DIRECTIONS FOR THIS TASK – Would you please return the lines of the entries below starting at the line that has "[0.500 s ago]" and ending at the line that has "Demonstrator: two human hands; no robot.", both included, exactly as they are?
*** DATA SUPPLIED Section Begins ***
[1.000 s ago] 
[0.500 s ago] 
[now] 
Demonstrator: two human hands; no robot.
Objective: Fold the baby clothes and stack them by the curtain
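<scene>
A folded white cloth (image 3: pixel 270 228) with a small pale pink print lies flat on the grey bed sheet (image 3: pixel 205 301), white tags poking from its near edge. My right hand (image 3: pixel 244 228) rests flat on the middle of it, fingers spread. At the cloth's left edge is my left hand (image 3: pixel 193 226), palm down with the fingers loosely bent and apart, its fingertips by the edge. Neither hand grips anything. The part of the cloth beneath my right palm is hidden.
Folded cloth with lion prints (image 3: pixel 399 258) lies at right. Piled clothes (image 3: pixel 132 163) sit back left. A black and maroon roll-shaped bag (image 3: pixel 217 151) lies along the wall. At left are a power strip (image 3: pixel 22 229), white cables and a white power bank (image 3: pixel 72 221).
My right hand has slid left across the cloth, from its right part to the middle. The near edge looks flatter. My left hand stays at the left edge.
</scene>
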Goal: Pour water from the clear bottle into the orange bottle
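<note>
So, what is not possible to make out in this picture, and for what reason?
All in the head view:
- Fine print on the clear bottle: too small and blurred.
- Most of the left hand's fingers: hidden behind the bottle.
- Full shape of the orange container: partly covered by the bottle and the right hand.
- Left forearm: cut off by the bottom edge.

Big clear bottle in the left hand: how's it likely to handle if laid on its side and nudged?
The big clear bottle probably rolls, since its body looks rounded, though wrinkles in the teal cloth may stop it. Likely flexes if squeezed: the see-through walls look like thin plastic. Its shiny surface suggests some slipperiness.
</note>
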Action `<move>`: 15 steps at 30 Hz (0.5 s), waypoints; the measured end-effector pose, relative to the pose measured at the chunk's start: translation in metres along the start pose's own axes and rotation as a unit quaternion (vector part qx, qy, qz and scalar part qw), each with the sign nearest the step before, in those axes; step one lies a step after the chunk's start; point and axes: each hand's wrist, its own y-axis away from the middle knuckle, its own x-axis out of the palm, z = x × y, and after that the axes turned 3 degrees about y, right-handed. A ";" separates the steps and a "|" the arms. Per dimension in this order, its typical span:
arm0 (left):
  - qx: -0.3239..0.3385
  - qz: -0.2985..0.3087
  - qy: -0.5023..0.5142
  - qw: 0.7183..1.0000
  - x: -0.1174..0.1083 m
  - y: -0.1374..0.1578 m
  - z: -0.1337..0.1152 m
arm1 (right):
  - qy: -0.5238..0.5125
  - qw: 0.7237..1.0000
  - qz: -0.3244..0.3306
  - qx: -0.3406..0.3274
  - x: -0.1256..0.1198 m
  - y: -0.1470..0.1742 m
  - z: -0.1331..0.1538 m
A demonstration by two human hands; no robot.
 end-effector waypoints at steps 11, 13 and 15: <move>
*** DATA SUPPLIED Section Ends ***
SOLUTION TO THE PROBLEM –
[0.500 s ago] 
[now] 
Demonstrator: two human hands; no robot.

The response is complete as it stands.